0-D Beat Drop Review (XBLA)
Posted by Jim Cook, Nov 16, 2009 23:21
Puzzle games where your job is to drop three or more blocks of the same color together are quite common by now, such that any new entry in the genre must do something different or relegate itself to obscurity. 0-D Beat Drop fortunately manages to do something unusual, introducing rhythm game mechanics to the formula. Far from being just a gimmick, this adds some real flavor to the game and makes it worth considering at its 800 Point/$10 price tag.
At its core, this is a simple game to learn. You’re given a series of colored blocks to rotate and stack on a field, just like Tetris or most ’match three’ puzzle games. If the screen fills up to a certain point, you lose. There are two major differences however, the first being that merely stacking three or more of a color is not enough to make the blocks disappear. Instead, you must ’drop’ them in sync with the music’s rhythm; time it right and they’ll crash down, vaporizing all connected blocks of the same color. Failure simply results in a regular drop where they connect with those pieces.
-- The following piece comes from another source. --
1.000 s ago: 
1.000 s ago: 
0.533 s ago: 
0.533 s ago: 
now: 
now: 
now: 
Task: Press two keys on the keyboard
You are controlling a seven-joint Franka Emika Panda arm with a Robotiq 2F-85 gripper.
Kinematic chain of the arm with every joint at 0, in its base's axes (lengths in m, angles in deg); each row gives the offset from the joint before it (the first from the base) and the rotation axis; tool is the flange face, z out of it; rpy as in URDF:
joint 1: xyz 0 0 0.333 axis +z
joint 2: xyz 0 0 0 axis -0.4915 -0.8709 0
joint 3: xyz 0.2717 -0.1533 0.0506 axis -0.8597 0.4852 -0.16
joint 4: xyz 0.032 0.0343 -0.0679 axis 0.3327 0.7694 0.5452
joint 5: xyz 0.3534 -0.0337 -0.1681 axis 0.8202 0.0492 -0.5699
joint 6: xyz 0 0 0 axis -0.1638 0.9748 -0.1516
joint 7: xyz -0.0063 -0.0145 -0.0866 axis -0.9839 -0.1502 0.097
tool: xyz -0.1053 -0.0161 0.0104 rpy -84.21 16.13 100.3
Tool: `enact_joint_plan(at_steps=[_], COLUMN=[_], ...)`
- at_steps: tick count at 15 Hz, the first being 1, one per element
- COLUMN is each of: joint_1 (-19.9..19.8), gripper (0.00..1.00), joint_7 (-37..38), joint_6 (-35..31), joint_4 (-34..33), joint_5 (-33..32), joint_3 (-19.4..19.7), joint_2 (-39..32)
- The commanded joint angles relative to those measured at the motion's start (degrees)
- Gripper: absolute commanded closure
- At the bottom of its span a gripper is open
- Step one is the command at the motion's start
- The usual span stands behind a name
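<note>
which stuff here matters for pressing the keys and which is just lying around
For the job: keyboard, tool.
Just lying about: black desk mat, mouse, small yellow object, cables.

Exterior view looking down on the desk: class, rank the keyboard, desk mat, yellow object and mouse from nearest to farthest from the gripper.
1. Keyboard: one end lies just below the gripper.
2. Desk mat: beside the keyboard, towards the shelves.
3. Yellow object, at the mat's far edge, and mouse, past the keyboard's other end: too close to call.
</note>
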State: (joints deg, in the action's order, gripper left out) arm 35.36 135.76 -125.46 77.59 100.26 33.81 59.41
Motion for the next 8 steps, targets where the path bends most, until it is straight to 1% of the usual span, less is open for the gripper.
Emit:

Fortunately, you get two indicators as to when it’s the right time to do a special drop. The first is the music itself, but you also get a visual meter that waves up and down; hit the button when it’s in the red area and you’ll do a successful drop. It’s entirely possible to get an elaborate chain of blocks removed from such a drop, if you have set the stage up right beforehand. These chains are particularly important in the various versus modes, which are a major part of the game. The game only includes a modest number of tracks to listen to, and they’re joined by a pretty simple list of modes: Standard versus play, four way survival battles, team versus team play, time attack (where you try to reach a certain point total as fast as possible), and task (where you go for things like X number of chains in a single drop). The different modes are fine, and the music would be a problem except for one major feature.
Specifically, you can add your own music to the game. Music from the Xbox 360’s hard drive or certain compatible USB devices* may be loaded, at which point it will be analyzed. Once analysis is done, simply play the track via your Guide button menu and the analyzed data will be used to let you play this game with your new music. Not all music is really ideal for this kind of play, but it still adds some welcome variety to an otherwise limited track list. You will probably need to read this game’s manual (built in) for best results, but it’s not hard to learn from there.
As a mostly competitive puzzle game, online play is supported along with local multiplayer. The local modes seem to work well enough, and an AI of varying difficulty is included. However, online play seems to be deserted already and this is a shame; 0-D Beat Drop seems like it would be quite fun in groups even with people you don’t already know, and I can only hope the player population grows.
While a fairly simple game, 0-D Beat Drop offers just enough variety in modes and features that it’s worth a look. It’s an enjoyable ’versus puzzler’, and the ability to add your own music is pretty nice. It may not be to everyone’s tastes, but I think most people that try it will like it, and with that in mind I encourage you to give 0-D Beat Drop a try; it earns its 800 Microsoft Points.
*: In theory, any USB device with MP3s on it, including MP3 players, is probably supported. In reality I had to try a few different ones before simply loading MP3s onto a typical USB drive (not a music player, just a data storage device) got it to work. I suspect this is more an issue with the Xbox 360 itself rather than 0-D Beat Drop, but whatever the case it did take a while to get the music transfer to work.